En la segunda reunión las coordinadoras presentaron a una hija con su madre a las que consideraban uno de los grandes éxitos del proyecto. Con mucha sorpresa, Esmé reconoció a una compañera del jardín de infantes de Natalia. La madre contó cómo cierta vez fue a buscar a su hija, que salía de la matinée de un boliche, llegó un poco más temprano de lo convenido y se la encontró con un grupo de amigas fumando marihuana. Sin dudar un momento, le arrancó el porro de la mano, la metió en el auto a empujones, y al día siguiente, mientras la mantenía encerrada con llave en su habitación, buscó y encontró los datos del Proyecto Alegría. La hija la miraba con agradecimiento, con amor, y mientras contaban su experiencia las dos fumaban sin parar cigarrillos de tabaco, detonando el deseo de fumar en otros padres que aportaron también su porción de humo, hasta que la niebla blanquecina se hizo espesa y el aire irrespirable.

Un padre desesperado contó llorando que estaba participando sólo del proyecto con la esperanza de que pudieran ayudarlo. Su hija estaba en la calle. Metida hasta el fondo en la locura de la adicción, no a una sino a varias y simultáneas drogas (como, descubría Esmé, era en realidad lo más común), había sido reclutada por una organización que la prostituía.

Una mujer muy joven, teñida de rubio, que debía tener unos treinta y cinco años, golpeaba el suelo rítmicamente con el pie en estado de excitación piscomotriz. Sólo cuando empezó a hablar Esmé se fijó con más detalle en la pareja de ancianos vestidos de forma modesta y anticuada que se sentaban a su lado. En un entorno en el que la angustia y la culpa eran las sensaciones más compartidas, se destacaba la nota de odio contenido en la voz de la chica. Estaba allí para tratar de ayudar a su marido, y se quejaba amargamente de la incomprensión de sus suegros, los únicos que tenían en sus manos la posibilidad de salvarlo y sin embargo lo abandonaban a la droga. Los dos viejitos empezaron a hablar. Expusieron su causa interrumpiéndose, muy afligidos y con un fuerte acento gallego.

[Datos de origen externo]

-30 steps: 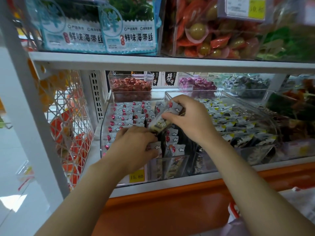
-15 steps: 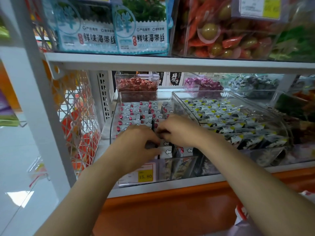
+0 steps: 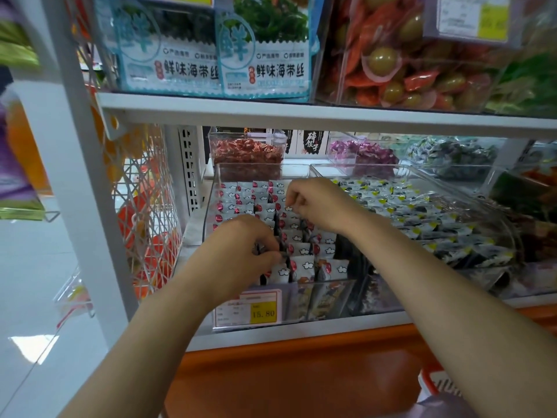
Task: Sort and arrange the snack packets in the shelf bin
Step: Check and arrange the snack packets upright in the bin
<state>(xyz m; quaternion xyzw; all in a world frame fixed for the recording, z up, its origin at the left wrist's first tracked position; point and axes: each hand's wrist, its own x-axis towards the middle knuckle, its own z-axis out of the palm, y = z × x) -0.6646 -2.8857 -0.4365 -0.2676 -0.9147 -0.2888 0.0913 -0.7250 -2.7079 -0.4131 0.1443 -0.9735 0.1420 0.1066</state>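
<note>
On the lower shelf [image 3: 271, 336], at its left end, a clear shelf bin [image 3: 209, 206] stands with its front wall along the shelf's front edge. It is filled with white snack packets [image 3: 301, 236] marked with a red dot and small clouds, set on edge in rows running from the front wall to the back wall. Both bare forearms reach in over the front wall. The left hand [image 3: 241, 251] sits near the bin's front left corner, knuckles up and fingers curled tight, the fingertips pinching the dark edge of a packet in the near rows. The right hand [image 3: 315, 203] is farther back, near the middle of the bin and towards its right wall, fingers curled downward with thumb and forefinger nipped on the top of a packet in the row beneath it. The two hands are apart. A price tag [image 3: 248, 309] with a yellow panel reading 15.80 hangs on the left part of the front wall. Just beside the bin's right wall stands a second clear bin [image 3: 422, 168] holding packets with yellow marks [image 3: 422, 218]. Behind, at the shelf's back edge, are a tub of red sweets [image 3: 247, 152] and a tub of purple sweets [image 3: 361, 152]. On the upper shelf [image 3: 301, 116] stand blue-and-white seaweed packs [image 3: 265, 64]. A white wire basket [image 3: 144, 200] hangs off the shelf's left end.
</note>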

—Él tiene esa enfermedad, pero es nuestro hijo. ¿Qué podemos hacer? —decían—. ¡Nosotros lo queremos igual!

—¡Pero lo quieren mal! ¡Ustedes no le controlan la plata! ¡Él no puede tocar plata! ¿No se dan cuenta para qué la usa?

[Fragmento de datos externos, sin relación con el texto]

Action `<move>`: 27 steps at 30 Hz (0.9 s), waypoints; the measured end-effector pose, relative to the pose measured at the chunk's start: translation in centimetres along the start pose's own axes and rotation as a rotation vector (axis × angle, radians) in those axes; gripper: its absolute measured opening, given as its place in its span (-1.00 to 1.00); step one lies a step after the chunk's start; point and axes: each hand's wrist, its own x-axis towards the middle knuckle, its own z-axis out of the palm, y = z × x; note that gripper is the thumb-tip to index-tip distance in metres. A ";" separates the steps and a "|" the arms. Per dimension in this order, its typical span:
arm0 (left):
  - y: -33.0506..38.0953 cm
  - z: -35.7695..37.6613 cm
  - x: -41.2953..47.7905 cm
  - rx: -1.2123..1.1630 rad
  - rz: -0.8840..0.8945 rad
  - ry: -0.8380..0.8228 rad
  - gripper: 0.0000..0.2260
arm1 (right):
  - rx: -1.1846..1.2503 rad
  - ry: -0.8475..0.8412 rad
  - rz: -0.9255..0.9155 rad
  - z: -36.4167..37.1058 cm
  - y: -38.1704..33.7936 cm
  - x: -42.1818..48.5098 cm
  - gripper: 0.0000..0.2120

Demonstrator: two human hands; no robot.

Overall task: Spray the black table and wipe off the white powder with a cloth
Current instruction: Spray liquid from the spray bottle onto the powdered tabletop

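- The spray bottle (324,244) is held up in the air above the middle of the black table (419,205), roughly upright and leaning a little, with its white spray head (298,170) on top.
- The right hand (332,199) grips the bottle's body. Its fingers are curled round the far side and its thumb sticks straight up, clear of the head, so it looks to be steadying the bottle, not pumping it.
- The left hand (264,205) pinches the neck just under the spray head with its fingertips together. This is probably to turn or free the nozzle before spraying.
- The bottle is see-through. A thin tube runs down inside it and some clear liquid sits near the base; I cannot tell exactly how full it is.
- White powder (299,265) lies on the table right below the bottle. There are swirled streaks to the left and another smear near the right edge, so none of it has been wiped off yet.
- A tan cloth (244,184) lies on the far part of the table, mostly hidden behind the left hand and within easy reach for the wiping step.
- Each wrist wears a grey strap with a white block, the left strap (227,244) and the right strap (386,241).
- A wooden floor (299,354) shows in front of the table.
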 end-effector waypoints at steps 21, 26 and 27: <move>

—¿Y cómo, por Dios, cómo vamos a controlarle la plata? —se preguntaban los viejos—. ¡Si él es el que maneja el negocio!

Se los veía frágiles, no entendían, trataban de atajarse la catarata de bronca que su nuera descargaba sobre ellos. Ella trataba de salvar su pareja, pero si fracasaba, se iría, pensó Esmé. Los padres seguirían encadenados a su hijo, sano o enfermo, hasta la muerte.

Después de las tres reuniones, a través de las historias que escuchaba, tan diferentes de la suya, Esmé se persuadió de que Natalia había dicho la verdad. A veces fumaba marihuana, pero la cocaína, cualquiera fuera el sentido de esas palabras, no era lo suyo. Y el Proyecto Alegría era más de lo que Esmé podía o quería llevar adelante en esas circunstancias.